TASK: Please repeat each of the records that follow, exactly as written.

Items listed in a dataset

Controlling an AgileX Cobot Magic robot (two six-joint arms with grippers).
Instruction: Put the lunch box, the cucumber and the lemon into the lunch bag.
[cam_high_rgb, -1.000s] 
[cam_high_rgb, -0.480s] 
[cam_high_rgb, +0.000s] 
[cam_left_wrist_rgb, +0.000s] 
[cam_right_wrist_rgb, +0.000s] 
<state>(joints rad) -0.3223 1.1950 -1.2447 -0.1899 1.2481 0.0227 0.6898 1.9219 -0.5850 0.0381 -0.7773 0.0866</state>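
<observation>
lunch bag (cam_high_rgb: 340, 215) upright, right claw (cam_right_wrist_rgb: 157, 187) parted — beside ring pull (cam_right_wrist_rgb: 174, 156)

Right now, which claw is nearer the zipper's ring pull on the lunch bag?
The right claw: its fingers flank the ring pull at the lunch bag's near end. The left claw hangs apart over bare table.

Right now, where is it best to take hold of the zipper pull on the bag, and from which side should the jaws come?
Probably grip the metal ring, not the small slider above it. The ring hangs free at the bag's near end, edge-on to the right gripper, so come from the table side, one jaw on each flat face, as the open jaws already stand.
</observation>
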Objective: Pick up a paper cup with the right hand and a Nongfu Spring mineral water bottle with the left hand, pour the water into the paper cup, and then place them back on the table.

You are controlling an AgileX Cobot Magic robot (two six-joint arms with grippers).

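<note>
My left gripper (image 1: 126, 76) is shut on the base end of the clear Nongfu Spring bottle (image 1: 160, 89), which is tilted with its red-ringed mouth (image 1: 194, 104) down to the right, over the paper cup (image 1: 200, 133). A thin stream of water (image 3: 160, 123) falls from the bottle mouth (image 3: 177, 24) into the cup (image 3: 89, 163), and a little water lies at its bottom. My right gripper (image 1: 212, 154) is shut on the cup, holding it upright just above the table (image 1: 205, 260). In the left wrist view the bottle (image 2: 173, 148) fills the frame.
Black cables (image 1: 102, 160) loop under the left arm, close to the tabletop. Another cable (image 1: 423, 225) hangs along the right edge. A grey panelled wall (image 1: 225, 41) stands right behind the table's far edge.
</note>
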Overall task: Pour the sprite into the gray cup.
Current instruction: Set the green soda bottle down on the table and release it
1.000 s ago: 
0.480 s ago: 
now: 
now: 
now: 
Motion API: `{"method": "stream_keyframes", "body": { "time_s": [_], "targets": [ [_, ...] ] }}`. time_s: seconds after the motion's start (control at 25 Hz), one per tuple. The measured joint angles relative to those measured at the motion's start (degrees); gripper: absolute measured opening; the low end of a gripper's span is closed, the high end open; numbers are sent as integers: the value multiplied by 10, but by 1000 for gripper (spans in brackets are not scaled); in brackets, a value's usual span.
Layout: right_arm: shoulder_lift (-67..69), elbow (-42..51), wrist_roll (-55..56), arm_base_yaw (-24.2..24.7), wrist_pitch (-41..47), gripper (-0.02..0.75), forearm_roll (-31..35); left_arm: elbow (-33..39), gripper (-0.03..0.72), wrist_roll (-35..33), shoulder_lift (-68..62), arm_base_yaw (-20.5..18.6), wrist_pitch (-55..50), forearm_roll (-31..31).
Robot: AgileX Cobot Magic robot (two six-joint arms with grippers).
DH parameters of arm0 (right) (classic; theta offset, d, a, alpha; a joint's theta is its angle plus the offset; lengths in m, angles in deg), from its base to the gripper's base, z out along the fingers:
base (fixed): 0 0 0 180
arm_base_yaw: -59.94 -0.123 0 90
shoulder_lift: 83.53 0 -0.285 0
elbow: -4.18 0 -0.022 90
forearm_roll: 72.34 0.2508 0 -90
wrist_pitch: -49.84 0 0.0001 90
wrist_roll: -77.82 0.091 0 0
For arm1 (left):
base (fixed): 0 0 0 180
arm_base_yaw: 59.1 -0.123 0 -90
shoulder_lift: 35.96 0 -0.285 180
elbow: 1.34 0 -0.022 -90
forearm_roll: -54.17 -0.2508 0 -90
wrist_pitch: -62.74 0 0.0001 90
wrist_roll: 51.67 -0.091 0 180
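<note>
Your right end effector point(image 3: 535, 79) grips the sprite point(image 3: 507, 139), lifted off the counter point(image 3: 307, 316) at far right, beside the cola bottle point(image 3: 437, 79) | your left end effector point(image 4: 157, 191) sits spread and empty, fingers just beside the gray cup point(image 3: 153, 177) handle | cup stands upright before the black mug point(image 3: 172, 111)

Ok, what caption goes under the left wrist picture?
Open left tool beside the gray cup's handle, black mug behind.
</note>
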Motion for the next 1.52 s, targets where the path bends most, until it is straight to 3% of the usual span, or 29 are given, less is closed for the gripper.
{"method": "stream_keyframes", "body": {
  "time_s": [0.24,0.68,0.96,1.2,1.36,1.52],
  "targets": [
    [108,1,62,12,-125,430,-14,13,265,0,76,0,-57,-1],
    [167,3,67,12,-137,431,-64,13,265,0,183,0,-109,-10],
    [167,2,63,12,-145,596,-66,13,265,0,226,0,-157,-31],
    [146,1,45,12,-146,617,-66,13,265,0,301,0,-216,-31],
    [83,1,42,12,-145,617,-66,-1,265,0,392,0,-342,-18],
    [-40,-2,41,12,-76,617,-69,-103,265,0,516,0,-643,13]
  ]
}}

TASK ANSWER:
Controlling an AgileX Cobot Magic robot (two six-joint arms with grippers).
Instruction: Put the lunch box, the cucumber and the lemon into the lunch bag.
[cam_high_rgb, -1.000s] 
[cam_high_rgb, -0.480s] 
[cam_high_rgb, +0.000s] 
[cam_left_wrist_rgb, +0.000s] 
[cam_right_wrist_rgb, +0.000s] 
<state>(joints rad) -0.3223 1.1950 -1.2447 -0.1899 1.2481 0.0227 0.6898 1.9219 -0.5850 0.0381 -0.7773 0.0866</state>
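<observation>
lunch bag (cam_high_rgb: 340, 215) upright, right claw (cam_right_wrist_rgb: 157, 187) parted — beside ring pull (cam_right_wrist_rgb: 174, 156)

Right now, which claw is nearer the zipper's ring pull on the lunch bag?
The right claw: its fingers flank the ring pull at the lunch bag's near end. The left claw hangs apart over bare table.

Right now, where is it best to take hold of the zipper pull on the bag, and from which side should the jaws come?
Probably grip the metal ring, not the small slider above it. The ring hangs free at the bag's near end, edge-on to the right gripper, so come from the table side, one jaw on each flat face, as the open jaws already stand.
</observation>
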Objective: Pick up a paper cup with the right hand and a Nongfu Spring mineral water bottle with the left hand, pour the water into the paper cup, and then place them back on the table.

You are controlling an AgileX Cobot Magic robot (two six-joint arms with grippers).

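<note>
My left gripper (image 1: 126, 76) is shut on the base end of the clear Nongfu Spring bottle (image 1: 160, 89), which is tilted with its red-ringed mouth (image 1: 194, 104) down to the right, over the paper cup (image 1: 200, 133). A thin stream of water (image 3: 160, 123) falls from the bottle mouth (image 3: 177, 24) into the cup (image 3: 89, 163), and a little water lies at its bottom. My right gripper (image 1: 212, 154) is shut on the cup, holding it upright just above the table (image 1: 205, 260). In the left wrist view the bottle (image 2: 173, 148) fills the frame.
Black cables (image 1: 102, 160) loop under the left arm, close to the tabletop. Another cable (image 1: 423, 225) hangs along the right edge. A grey panelled wall (image 1: 225, 41) stands right behind the table's far edge.
</note>
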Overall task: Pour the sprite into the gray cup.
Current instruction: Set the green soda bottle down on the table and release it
1.000 s ago: 
0.480 s ago: 
now: 
now: 
now: 
Motion API: `{"method": "stream_keyframes", "body": { "time_s": [_], "targets": [ [_, ...] ] }}`. time_s: seconds after the motion's start (control at 25 Hz), one per tuple. The measured joint angles relative to those measured at the motion's start (degrees); gripper: absolute measured opening; the low end of a gripper's span is closed, the high end open; numbers are sent as integers: the value multiplied by 10, but by 1000 for gripper (spans in brackets are not scaled); in brackets, a value's usual span.
Layout: right_arm: shoulder_lift (-67..69), elbow (-42..51), wrist_roll (-55..56), arm_base_yaw (-24.2..24.7), wrist_pitch (-41..47), gripper (-0.02..0.75), forearm_roll (-31..35); left_arm: elbow (-33..39), gripper (-0.03..0.72), wrist_roll (-35..33), shoulder_lift (-68..62), arm_base_yaw (-20.5..18.6), wrist_pitch (-55..50), forearm_roll (-31..31).
Robot: AgileX Cobot Magic robot (two six-joint arms with grippers).
DH parameters of arm0 (right) (classic; theta offset, d, a, alpha; a joint's theta is its angle plus the offset; lengths in m, angles in deg), from its base to the gripper's base, z out along the fingers:
base (fixed): 0 0 0 180
arm_base_yaw: -59.94 -0.123 0 90
shoulder_lift: 83.53 0 -0.285 0
elbow: -4.18 0 -0.022 90
forearm_roll: 72.34 0.2508 0 -90
wrist_pitch: -49.84 0 0.0001 90
wrist_roll: -77.82 0.091 0 0
For arm1 (left):
base (fixed): 0 0 0 180
arm_base_yaw: 59.1 -0.123 0 -90
shoulder_lift: 35.96 0 -0.285 180
elbow: 1.34 0 -0.022 -90
forearm_roll: -54.17 -0.2508 0 -90
wrist_pitch: -62.74 0 0.0001 90
wrist_roll: 51.67 -0.091 0 180
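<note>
Your right end effector point(image 3: 535, 79) grips the sprite point(image 3: 507, 139), lifted off the counter point(image 3: 307, 316) at far right, beside the cola bottle point(image 3: 437, 79) | your left end effector point(image 4: 157, 191) sits spread and empty, fingers just beside the gray cup point(image 3: 153, 177) handle | cup stands upright before the black mug point(image 3: 172, 111)

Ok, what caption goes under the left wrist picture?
Open left tool beside the gray cup's handle, black mug behind.
</note>
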Motion for the next 1.52 s, targets where the path bends most, until it is straight to 3% of the usual span, or 29 are given, less is closed for the gripper.
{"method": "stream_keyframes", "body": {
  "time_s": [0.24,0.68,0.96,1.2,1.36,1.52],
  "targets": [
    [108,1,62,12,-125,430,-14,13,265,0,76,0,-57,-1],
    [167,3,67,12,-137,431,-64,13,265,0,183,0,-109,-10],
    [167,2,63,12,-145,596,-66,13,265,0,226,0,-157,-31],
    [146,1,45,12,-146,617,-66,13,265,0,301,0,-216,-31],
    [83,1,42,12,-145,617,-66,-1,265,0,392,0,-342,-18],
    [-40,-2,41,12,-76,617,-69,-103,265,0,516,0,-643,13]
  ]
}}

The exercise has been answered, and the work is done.